=== Work item ===
In the material below, the required lines run from the one containing "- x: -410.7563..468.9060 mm" through the one containing "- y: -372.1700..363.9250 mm". Copy those lines exactly, ends included, and nothing else.

=== Exercise material ===
····················

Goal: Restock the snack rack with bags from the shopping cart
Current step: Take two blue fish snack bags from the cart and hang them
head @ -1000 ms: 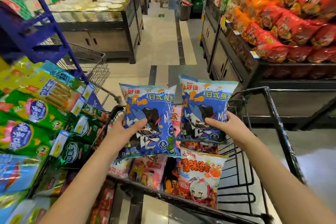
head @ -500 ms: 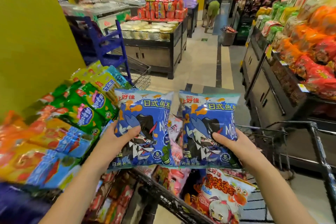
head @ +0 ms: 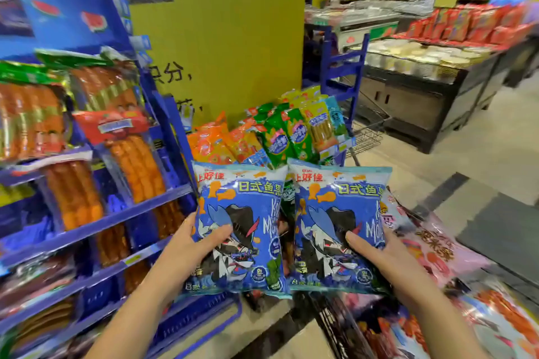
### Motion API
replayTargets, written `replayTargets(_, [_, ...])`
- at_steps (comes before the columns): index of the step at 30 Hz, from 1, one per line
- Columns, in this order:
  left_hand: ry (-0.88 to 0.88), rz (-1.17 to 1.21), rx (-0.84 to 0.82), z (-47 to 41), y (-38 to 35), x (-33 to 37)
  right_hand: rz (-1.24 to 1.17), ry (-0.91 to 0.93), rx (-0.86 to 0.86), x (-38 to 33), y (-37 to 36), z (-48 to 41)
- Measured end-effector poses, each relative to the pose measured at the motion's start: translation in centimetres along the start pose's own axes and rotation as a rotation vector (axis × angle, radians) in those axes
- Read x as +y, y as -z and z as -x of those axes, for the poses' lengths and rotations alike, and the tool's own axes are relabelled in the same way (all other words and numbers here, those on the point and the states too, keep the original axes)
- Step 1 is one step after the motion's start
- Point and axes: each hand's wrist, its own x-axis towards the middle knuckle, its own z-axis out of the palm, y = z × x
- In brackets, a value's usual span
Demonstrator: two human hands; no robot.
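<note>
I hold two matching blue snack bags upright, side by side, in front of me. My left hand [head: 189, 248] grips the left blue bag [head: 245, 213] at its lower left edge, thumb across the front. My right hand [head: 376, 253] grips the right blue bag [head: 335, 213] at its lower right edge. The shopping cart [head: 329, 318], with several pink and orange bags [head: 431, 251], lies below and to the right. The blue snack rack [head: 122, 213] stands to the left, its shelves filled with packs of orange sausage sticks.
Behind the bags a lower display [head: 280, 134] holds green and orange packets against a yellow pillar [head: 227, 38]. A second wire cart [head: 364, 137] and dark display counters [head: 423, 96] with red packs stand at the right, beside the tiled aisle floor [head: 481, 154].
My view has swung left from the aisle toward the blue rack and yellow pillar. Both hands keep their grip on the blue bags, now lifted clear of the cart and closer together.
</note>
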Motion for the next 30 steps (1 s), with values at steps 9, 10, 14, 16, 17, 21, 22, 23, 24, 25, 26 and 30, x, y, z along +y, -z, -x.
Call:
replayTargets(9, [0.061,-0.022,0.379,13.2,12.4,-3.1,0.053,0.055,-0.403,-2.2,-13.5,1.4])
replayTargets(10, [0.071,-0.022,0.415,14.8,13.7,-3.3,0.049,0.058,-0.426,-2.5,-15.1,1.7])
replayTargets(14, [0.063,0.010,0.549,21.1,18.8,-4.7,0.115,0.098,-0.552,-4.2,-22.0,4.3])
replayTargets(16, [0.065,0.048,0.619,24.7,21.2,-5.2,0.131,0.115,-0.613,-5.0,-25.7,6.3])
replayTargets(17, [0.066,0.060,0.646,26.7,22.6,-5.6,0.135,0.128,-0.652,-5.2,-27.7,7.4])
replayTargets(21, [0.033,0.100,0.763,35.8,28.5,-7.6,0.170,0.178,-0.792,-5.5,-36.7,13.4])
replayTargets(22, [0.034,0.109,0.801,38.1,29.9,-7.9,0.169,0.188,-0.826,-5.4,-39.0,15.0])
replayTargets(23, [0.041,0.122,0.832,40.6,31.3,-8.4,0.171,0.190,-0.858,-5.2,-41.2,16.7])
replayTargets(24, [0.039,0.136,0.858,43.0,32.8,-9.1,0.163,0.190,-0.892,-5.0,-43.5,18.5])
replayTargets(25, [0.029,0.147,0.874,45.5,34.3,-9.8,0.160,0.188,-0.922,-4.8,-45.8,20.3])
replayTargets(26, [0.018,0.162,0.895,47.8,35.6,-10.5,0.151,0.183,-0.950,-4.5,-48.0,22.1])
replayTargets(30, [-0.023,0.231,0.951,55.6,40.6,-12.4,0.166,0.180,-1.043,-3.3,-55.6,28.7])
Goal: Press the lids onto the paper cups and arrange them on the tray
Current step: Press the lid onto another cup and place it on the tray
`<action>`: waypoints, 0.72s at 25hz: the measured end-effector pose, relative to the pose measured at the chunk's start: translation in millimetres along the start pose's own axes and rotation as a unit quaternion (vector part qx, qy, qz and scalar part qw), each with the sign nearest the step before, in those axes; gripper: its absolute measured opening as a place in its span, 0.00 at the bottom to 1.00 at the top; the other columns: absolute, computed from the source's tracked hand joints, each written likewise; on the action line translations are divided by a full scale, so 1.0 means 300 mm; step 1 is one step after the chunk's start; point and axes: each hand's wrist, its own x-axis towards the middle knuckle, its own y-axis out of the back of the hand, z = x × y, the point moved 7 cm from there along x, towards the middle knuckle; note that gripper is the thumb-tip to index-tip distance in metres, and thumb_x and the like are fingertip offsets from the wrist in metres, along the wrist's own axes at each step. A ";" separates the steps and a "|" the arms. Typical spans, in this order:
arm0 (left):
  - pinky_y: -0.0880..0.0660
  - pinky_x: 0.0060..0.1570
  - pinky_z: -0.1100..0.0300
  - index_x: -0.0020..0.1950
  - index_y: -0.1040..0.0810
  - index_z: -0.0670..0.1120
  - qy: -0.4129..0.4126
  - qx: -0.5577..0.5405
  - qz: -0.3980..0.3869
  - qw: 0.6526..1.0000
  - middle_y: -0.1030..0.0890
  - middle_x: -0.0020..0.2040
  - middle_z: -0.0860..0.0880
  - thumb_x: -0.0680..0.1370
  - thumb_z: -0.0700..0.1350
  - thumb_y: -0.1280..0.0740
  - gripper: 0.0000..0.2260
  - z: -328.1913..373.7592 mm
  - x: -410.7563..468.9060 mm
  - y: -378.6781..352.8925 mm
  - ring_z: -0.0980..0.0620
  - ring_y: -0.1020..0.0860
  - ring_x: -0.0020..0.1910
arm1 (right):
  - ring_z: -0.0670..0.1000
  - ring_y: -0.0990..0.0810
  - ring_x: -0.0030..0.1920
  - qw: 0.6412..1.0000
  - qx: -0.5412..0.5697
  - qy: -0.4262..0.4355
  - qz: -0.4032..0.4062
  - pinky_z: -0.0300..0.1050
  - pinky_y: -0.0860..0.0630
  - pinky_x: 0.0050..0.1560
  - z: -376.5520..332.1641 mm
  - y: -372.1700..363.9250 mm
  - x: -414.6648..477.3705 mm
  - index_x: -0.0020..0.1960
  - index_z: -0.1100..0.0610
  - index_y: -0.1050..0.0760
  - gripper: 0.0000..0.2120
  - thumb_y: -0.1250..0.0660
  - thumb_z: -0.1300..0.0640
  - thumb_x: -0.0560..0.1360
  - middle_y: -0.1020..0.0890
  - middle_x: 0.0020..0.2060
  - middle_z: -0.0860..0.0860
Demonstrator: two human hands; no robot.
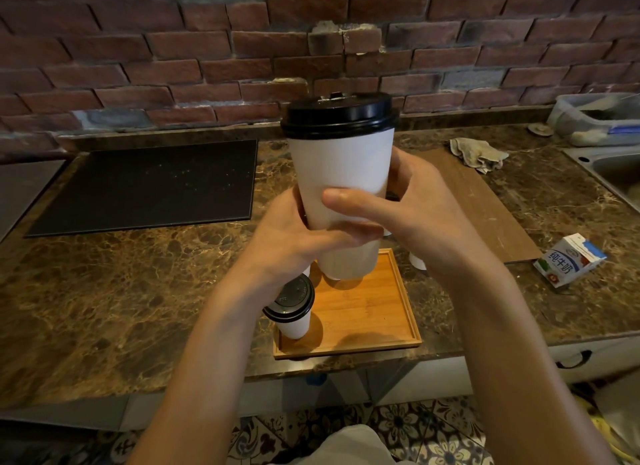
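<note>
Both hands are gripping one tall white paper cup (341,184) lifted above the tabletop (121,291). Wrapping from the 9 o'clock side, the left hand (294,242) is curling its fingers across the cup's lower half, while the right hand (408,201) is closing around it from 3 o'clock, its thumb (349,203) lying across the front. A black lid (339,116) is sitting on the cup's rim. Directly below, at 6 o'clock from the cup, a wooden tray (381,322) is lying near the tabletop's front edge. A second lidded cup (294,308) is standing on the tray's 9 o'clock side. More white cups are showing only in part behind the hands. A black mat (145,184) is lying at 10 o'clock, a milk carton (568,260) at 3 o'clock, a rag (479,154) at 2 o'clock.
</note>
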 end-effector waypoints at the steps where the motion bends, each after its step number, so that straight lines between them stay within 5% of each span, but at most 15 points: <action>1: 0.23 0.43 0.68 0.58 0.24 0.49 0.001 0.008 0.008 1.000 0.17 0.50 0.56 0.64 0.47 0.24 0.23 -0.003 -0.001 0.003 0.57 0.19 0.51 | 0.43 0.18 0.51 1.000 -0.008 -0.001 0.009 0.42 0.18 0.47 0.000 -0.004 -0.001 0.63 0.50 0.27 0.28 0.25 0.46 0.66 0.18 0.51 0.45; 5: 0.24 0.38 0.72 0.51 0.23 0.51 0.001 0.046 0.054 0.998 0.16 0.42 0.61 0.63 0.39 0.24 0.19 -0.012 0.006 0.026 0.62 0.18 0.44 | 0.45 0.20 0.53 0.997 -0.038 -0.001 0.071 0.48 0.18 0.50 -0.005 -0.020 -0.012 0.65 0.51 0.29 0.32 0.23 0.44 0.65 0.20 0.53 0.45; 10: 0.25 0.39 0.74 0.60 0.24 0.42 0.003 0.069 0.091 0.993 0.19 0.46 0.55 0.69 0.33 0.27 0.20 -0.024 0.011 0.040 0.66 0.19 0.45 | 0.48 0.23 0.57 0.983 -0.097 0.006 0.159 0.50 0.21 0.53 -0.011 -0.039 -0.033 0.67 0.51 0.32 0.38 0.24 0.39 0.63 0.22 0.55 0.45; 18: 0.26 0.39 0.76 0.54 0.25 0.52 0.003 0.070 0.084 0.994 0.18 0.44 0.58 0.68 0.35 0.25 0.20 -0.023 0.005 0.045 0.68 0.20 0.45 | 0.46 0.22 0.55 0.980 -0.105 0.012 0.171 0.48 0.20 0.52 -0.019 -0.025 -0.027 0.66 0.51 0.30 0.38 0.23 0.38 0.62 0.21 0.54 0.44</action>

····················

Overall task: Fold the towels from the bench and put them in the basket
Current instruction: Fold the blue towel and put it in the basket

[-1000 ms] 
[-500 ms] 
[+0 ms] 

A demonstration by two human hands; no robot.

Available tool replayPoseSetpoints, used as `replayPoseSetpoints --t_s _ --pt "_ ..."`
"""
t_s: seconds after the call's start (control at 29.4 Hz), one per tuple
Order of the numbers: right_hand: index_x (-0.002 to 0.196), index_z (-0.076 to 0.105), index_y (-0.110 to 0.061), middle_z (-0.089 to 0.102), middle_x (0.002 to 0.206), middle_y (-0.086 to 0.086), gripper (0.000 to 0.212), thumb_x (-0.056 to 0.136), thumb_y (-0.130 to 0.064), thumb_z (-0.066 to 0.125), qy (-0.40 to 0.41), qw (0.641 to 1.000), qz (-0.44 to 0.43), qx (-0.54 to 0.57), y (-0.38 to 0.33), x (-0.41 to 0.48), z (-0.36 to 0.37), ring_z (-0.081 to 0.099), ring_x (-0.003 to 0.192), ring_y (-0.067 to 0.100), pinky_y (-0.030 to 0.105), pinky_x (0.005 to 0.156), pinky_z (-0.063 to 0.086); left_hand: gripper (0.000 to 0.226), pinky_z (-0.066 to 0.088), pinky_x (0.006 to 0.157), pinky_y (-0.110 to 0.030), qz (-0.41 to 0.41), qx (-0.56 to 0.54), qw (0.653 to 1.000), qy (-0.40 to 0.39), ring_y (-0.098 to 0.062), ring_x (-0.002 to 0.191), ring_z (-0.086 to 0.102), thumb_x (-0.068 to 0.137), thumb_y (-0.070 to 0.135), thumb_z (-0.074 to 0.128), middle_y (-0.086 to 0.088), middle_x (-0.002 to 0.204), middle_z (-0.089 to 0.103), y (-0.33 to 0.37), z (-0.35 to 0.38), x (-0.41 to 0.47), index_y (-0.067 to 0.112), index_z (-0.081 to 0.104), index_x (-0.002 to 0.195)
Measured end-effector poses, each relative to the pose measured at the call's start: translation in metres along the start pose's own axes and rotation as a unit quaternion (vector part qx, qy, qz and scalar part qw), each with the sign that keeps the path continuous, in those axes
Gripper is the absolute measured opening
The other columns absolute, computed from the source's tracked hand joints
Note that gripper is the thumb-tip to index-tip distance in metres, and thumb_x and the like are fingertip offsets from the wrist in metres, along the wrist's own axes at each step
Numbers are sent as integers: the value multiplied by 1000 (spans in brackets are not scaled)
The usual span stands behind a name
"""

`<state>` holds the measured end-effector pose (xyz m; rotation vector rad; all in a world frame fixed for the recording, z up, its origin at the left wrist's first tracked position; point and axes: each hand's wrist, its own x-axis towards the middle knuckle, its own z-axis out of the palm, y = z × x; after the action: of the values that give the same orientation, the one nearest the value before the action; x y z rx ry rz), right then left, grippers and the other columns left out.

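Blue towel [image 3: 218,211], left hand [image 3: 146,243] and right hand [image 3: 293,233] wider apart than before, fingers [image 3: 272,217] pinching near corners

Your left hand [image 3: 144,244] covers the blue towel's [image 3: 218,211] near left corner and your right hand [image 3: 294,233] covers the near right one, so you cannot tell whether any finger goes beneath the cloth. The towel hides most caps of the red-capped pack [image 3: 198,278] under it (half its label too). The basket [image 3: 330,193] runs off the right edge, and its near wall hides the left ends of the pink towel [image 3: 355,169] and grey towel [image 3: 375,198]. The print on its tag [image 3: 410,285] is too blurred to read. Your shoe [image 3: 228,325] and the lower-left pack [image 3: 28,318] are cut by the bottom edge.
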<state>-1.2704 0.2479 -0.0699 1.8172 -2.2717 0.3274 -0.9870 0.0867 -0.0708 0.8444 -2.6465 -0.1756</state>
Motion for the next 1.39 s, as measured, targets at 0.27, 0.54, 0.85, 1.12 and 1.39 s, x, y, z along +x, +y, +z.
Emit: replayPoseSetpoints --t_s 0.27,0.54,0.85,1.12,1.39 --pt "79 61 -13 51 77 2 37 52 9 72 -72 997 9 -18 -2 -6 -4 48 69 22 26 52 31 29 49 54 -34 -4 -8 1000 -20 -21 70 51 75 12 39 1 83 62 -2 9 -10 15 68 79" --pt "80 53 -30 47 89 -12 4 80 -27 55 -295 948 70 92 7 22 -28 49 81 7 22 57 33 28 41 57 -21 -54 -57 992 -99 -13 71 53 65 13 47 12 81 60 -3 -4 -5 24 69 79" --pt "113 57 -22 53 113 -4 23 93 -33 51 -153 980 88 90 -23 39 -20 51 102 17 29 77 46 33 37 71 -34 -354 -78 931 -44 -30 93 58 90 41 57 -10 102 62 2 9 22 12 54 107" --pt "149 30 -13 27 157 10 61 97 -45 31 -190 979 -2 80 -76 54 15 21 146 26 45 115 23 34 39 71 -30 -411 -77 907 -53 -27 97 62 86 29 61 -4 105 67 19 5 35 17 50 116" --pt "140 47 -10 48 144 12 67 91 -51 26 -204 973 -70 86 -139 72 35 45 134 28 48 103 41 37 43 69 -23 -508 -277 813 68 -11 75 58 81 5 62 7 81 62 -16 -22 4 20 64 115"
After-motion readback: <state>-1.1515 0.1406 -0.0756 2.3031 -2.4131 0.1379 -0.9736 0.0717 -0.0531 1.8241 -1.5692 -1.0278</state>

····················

=== Task result ===
  - x: -410.7563..468.9060 mm
  - y: -378.6781..352.8925 mm
  - ring_z: -0.0980..0.0620
  - ring_y: -0.1020..0.0860
  - ring_x: -0.0020..0.1910
arm1 (right):
  - ring_z: -0.0670..0.1000
  - ring_y: -0.0990..0.0810
  - ring_x: -0.0030..0.1920
  - qw: 0.6412..1.0000
  - qx: -0.5412..0.5697
  - qy: -0.4262..0.4355
  - qz: -0.4032..0.4062
  - pinky_z: -0.0300..0.1050
  - pinky_y: -0.0860..0.0630
  - pinky_x: 0.0050..0.1560
  - z: -376.5520..332.1641 mm
  - y: -372.1700..363.9250 mm

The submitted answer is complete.